▶ **Activity**
All lines up to and including the one that contains "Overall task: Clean" are to be transcribed exactly, starting from the first line of the records.

(Stored data)

========

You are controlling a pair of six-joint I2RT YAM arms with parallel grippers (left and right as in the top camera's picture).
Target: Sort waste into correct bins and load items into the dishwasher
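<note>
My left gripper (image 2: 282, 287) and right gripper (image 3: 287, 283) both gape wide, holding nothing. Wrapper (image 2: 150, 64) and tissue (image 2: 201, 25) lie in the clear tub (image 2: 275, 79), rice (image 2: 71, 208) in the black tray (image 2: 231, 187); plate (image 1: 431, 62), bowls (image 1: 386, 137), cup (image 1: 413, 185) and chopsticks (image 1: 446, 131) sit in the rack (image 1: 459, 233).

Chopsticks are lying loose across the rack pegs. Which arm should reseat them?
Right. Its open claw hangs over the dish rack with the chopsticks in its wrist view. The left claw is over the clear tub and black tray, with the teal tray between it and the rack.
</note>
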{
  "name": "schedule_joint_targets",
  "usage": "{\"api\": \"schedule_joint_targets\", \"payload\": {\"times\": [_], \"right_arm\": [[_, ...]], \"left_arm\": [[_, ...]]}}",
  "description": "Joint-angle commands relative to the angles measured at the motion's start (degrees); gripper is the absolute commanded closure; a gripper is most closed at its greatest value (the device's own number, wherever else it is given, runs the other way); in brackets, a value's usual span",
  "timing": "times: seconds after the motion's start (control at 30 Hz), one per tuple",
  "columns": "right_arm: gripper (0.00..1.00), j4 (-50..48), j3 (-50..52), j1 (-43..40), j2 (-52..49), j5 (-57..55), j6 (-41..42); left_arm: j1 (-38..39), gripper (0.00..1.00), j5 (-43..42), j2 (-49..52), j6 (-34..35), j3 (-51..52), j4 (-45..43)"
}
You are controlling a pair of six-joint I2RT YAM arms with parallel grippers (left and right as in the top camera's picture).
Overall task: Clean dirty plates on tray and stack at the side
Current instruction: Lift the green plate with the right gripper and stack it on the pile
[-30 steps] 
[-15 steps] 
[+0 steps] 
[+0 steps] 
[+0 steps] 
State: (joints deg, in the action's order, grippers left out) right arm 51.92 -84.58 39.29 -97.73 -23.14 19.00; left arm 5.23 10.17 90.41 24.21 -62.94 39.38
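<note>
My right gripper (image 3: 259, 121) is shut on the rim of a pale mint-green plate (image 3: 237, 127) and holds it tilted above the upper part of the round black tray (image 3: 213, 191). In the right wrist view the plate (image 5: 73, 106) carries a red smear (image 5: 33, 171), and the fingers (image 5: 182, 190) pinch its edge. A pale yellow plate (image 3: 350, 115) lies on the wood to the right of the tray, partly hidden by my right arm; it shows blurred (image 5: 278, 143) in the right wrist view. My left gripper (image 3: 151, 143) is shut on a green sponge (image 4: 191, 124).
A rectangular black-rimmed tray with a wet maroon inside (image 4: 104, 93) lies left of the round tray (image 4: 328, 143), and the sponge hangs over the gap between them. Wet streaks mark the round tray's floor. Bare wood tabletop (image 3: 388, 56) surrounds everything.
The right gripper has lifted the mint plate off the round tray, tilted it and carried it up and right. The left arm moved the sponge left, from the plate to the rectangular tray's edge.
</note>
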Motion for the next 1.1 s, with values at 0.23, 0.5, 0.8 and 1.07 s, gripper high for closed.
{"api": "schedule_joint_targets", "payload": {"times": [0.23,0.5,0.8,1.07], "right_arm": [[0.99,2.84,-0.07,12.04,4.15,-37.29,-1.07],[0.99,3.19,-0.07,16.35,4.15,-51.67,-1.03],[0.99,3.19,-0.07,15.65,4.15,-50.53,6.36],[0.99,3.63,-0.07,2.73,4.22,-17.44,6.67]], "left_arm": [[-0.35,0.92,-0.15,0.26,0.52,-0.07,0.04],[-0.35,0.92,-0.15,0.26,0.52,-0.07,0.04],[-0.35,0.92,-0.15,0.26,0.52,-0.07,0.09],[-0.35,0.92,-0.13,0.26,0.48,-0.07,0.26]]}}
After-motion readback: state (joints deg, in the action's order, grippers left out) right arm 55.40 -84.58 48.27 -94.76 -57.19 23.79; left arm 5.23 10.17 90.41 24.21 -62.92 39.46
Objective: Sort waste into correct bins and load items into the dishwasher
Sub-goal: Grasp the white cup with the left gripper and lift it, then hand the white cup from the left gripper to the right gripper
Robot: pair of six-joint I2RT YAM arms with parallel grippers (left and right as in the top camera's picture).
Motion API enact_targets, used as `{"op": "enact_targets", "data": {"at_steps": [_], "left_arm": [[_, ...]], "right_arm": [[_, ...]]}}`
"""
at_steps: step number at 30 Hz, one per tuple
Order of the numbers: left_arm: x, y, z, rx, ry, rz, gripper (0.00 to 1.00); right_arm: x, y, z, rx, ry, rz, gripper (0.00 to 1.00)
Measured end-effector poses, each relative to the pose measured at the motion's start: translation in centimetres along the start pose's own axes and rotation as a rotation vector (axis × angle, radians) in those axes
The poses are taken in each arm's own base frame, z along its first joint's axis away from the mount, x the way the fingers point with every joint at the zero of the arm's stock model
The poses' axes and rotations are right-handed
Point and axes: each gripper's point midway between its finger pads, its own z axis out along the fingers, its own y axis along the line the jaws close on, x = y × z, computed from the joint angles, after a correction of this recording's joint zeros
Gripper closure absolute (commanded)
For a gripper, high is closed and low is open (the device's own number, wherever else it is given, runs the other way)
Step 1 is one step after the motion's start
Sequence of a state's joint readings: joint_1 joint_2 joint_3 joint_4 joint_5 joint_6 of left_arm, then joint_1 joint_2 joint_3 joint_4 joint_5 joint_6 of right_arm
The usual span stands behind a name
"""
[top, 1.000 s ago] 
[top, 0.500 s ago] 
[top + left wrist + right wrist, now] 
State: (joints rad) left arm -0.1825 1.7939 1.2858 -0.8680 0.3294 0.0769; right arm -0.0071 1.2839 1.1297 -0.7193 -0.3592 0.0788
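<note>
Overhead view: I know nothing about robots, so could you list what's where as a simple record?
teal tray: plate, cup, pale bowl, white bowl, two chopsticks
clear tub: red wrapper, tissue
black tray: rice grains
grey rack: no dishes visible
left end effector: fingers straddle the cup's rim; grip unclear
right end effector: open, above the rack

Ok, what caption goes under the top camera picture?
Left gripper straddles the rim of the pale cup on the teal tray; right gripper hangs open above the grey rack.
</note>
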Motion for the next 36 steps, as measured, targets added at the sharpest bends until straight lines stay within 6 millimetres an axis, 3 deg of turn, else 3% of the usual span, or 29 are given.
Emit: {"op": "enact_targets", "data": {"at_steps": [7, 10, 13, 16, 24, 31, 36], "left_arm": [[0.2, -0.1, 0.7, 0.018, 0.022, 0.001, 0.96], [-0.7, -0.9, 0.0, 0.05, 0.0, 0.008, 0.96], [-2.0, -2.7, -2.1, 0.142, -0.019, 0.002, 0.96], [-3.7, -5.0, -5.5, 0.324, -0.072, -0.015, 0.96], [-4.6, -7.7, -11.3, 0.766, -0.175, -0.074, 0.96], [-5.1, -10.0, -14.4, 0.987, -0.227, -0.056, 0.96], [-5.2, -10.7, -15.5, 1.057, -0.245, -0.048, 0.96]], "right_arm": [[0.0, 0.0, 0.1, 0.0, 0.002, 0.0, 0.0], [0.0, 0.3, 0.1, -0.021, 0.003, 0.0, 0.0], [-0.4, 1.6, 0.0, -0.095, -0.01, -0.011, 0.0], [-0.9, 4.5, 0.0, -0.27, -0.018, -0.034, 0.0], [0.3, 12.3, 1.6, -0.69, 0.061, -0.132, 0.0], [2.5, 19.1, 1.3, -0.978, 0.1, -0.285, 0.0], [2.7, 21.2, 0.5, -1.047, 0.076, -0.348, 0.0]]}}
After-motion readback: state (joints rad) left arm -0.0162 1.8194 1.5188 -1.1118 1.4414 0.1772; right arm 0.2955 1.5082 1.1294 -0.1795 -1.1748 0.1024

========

▶ **Task response**
You are controlling a pair of six-joint I2RT YAM arms with parallel grippers (left and right as in the top camera's picture).
Target: Sort waste into correct bins and load items into the dishwasher
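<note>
My left gripper (image 2: 282, 287) and right gripper (image 3: 287, 283) both gape wide, holding nothing. Wrapper (image 2: 150, 64) and tissue (image 2: 201, 25) lie in the clear tub (image 2: 275, 79), rice (image 2: 71, 208) in the black tray (image 2: 231, 187); plate (image 1: 431, 62), bowls (image 1: 386, 137), cup (image 1: 413, 185) and chopsticks (image 1: 446, 131) sit in the rack (image 1: 459, 233).

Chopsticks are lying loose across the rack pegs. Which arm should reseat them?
Right. Its open claw hangs over the dish rack with the chopsticks in its wrist view. The left claw is over the clear tub and black tray, with the teal tray between it and the rack.
</note>
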{
  "name": "schedule_joint_targets",
  "usage": "{\"api\": \"schedule_joint_targets\", \"payload\": {\"times\": [_], \"right_arm\": [[_, ...]], \"left_arm\": [[_, ...]]}}",
  "description": "Joint-angle commands relative to the angles measured at the motion's start (degrees); gripper is the absolute commanded closure; a gripper is most closed at its greatest value (the device's own number, wherever else it is given, runs the other way); in brackets, a value's usual span",
  "timing": "times: seconds after the motion's start (control at 30 Hz), one per tuple",
  "columns": "right_arm: gripper (0.00..1.00), j4 (-50..48), j3 (-50..52), j1 (-43..40), j2 (-52..49), j5 (-57..55), j6 (-41..42); left_arm: j1 (-38..39), gripper (0.00..1.00), j5 (-43..42), j2 (-49..52), j6 (-34..35), j3 (-51..52), j4 (-45..43)"
}
You are controlling a pair of six-joint I2RT YAM arms with parallel grippers (left and right as in the top camera's picture).
Overall task: Clean dirty plates on tray and stack at the side

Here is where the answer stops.